We hope you all enjoy!

Friday, September 4, 2009

Ode to Julia

Boeuf Bourguignon. Beef Bourguignon. No, Boeuf Bourguignon is the only way to spell, pronounce and present a dish as grand as this hearty meat stew. Julia Child knew just how to do it, so in honor of all things Julia (her 97th birthday would have been this past August and we loved the fun summer movie Julie & Julia) we are cooking up her version of this spectacular meal! Actually, I am letting the creator of Sugar and Spice by Celeste cook up this elaborate meal for you.

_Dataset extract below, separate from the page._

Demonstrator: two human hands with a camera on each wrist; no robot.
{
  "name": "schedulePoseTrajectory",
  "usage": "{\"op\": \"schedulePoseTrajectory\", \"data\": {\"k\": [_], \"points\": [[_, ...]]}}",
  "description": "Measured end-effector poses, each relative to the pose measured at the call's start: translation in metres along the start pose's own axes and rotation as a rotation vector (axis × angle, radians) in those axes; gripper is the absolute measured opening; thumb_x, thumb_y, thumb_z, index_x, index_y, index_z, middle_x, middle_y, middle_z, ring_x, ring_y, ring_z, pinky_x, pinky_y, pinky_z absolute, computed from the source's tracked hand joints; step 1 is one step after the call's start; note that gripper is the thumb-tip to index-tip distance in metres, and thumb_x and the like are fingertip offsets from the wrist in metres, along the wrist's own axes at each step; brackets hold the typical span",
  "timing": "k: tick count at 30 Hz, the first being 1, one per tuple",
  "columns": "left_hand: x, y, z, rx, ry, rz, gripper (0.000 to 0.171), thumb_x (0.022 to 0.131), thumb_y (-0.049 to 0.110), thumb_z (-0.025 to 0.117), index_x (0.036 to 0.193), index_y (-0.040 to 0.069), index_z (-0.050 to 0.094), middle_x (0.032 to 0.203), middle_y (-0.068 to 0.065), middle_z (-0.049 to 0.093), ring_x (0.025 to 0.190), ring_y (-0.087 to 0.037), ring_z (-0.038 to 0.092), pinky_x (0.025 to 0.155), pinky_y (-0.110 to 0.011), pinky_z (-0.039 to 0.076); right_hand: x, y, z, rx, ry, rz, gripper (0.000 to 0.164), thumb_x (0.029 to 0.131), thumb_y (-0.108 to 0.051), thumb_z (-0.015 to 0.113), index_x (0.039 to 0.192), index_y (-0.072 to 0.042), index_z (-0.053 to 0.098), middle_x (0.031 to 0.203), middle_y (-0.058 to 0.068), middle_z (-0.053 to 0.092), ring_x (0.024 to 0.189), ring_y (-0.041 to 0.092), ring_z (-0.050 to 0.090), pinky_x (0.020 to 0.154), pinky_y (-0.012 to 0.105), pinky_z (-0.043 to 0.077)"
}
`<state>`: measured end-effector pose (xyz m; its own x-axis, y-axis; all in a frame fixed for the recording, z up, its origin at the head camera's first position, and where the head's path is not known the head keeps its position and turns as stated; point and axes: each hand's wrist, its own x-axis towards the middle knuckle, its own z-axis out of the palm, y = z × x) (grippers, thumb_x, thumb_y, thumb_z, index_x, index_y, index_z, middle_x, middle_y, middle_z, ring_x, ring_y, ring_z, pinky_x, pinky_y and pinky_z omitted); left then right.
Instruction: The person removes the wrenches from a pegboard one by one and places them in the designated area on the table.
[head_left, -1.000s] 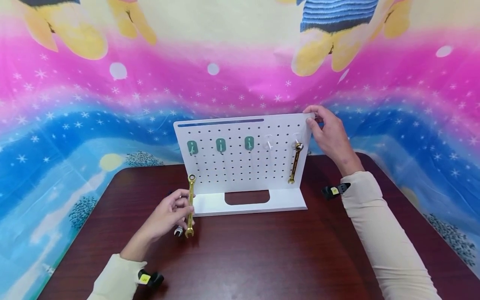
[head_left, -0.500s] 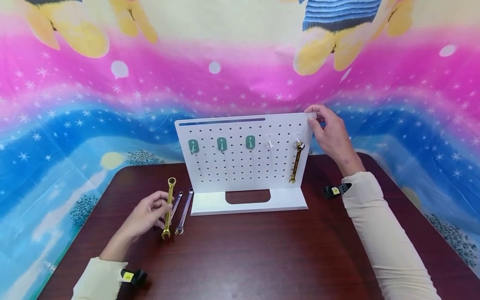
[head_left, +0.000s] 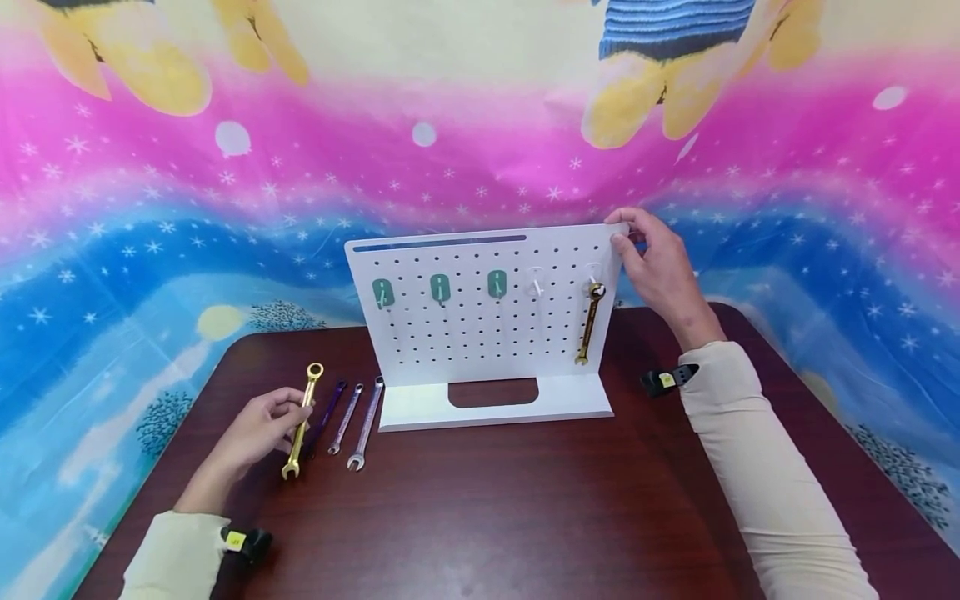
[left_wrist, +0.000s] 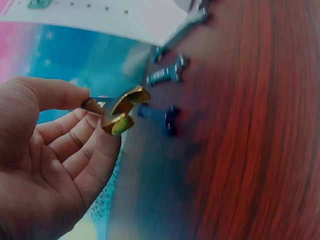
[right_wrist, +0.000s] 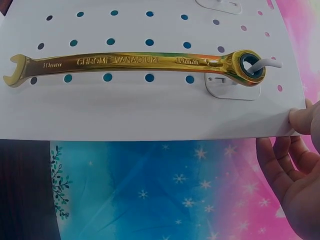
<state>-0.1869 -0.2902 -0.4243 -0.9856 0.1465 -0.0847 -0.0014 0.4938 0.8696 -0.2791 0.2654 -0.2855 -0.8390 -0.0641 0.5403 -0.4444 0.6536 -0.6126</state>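
My left hand [head_left: 258, 429] pinches a gold combination wrench [head_left: 303, 422] between thumb and fingers, its ring end up and its open end down, over the left of the table. In the left wrist view the wrench's open jaw [left_wrist: 122, 111] points toward the camera. My right hand [head_left: 660, 262] grips the top right corner of a white pegboard [head_left: 480, 333]. From the board's rightmost hook hangs another gold wrench [right_wrist: 145, 64], marked 10mm, by its ring end. A dark purple wrench [head_left: 327, 414] and two silver wrenches [head_left: 364, 425] lie between my left hand and the board.
Three green-backed hooks [head_left: 440, 288] and a clear-backed hook [head_left: 536, 282] on the board hold nothing. The board's base [head_left: 420, 406] has a cutout and stands on the dark wooden table [head_left: 480, 508]. A printed cloth [head_left: 480, 133] hangs behind.
My left hand has moved left with the gold wrench, away from the board's lower left corner, uncovering the wrenches on the table. The right hand stays on the board's corner.
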Motion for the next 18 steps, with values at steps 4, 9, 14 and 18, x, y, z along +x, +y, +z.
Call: {"op": "schedulePoseTrajectory", "data": {"k": [4,9,14,18], "points": [[0.003,-0.009,-0.007,0.032,-0.023,-0.004,0.029,0.106,0.013,0.058,0.121,-0.011,0.055,0.088,-0.014,0.066,0.073,-0.024,0.062,0.062,-0.039,0.059,0.000,0.000,-0.001,0.001,0.000,0.002,0.032,0.109,-0.020,0.052,0.140,-0.014,0.056,0.125,0.012,0.059,0.108,0.027,0.057,0.087,0.049,0.053],[0.007,-0.021,-0.011,0.040,-0.043,-0.036,0.028,0.106,0.014,0.058,0.118,-0.011,0.056,0.086,-0.012,0.066,0.070,-0.023,0.062,0.060,-0.039,0.059,0.000,0.001,-0.001,0.004,0.008,0.002,0.031,0.109,-0.020,0.052,0.139,-0.013,0.056,0.125,0.012,0.059,0.108,0.026,0.057,0.088,0.049,0.053],[0.011,-0.028,-0.008,0.062,-0.034,-0.061,0.027,0.106,0.016,0.058,0.116,-0.010,0.058,0.082,-0.009,0.065,0.066,-0.022,0.060,0.057,-0.038,0.059,0.000,0.001,-0.001,0.003,0.007,0.005,0.032,0.109,-0.020,0.052,0.140,-0.014,0.056,0.126,0.012,0.059,0.108,0.027,0.057,0.087,0.049,0.053],[0.012,-0.027,-0.007,0.126,-0.027,-0.063,0.026,0.105,0.016,0.059,0.114,-0.009,0.059,0.077,-0.007,0.061,0.062,-0.023,0.057,0.056,-0.037,0.059,0.000,0.001,-0.001,0.011,-0.005,0.012,0.031,0.109,-0.021,0.052,0.139,-0.014,0.056,0.126,0.011,0.059,0.109,0.026,0.056,0.089,0.049,0.053]]}}
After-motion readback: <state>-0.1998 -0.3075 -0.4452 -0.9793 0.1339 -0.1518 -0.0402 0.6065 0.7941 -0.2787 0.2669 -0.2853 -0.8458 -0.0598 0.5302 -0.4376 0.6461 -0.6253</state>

Here is a snippet of what to expect on Sugar and Spice by Celeste:

Boeuf Bourguignon is basically beef that has been slowly cooked in red wine, with bacon, onions and mushrooms. I've heard so much about this dish lately. Maybe it has something to do with the fact that Julie Powell made it in the new movie Julie & Julia. This was also the very first dish that Julia Child prepared on The French Chef! It's such a classically French meal. The beautifully complex flavors...especially of the sauce...really makes this dish amazing.

I would give you the recipe's ingredient list, but Celeste makes it fun by scanning the original pages of Julia Child's Mastering the Art of French Cooking cookbook. By reading her original recipe, your experience is enriched and gives you the feeling of cooking with Julia. However, I will tell you that where there is beef, bacon and wine, your taste buds will thank you.

Side note: Julia Child highly recommends using Beef Rump Roast for this dish, so we are bringing up to market, what else, but Beef Rump Roast!

We are also bringing regular beef stew meat to market. Both the rump roast and the stew meat are $7.00/lb. If you are still in the mood to grill this weekend, we will also have ground beef for $7.00/lb and ribeye steaks for $19.00/lb.

Bon Appetit!

Thursday, September 3, 2009

What's on Sale This Labor Day Weekend

Sale Item:
Lamb Shoulder Chops $6.00/lb

For those of us who want more meat on our lamb chops, shoulder chops will fill the bill or should I say stomach! Shoulder chops are a tougher cut of meat, but they pack quite a punch of flavor and at $6.00/lb you cannot pass up this inexpensive and tasty cut. They could benefit from a little olive oil and lemon juice as a marinade before being put on the grill or roasted. Shoulder chops are also known to be a great braising cut, making a delicious and tender chop once cooked in broth to keep them juicy. Here is a quick recipe from The Splendid Table that is perfect for grilling this holiday weekend.

Grilled Lamb Shoulder Chops Greek Style
  • Four 10- to 12-ounce lamb shoulder blade chops, 1/2 inch to 1/4 inch thick
  • Kosher salt and freshly cracked black pepper to taste
  • 1/4 cup extra-virgin olive oil
  • 2 tablespoons roughly chopped fresh oregano
  • 1 teaspoon minced garlic
  • 1/2 lemon
1. Build a fire in your grill.

2. Dry the chops with paper towels and sprinkle them generously with salt and pepper. When the fire has died down and the coals are hot (you can hold your hand 5 inches above the grill surface for 1 to 2 seconds), place the chops on the grill and cook until well seared, 3 to 4 minutes per side. To check for doneness, nick, peek, and cheat: Make a 1/4-inch cut in the thickest part of the meat; it should be slightly less done than you like it. When the chops are done, remove them from the grill, cover them loosely with foil, and let them rest for 5 minutes.

3. Meanwhile, in a small bowl, combine the olive oil, oregano, and garlic and mix well.

4. Spoon the garlic mixture over the lamb chops, squeeze the lemon on top of them, and serve hot.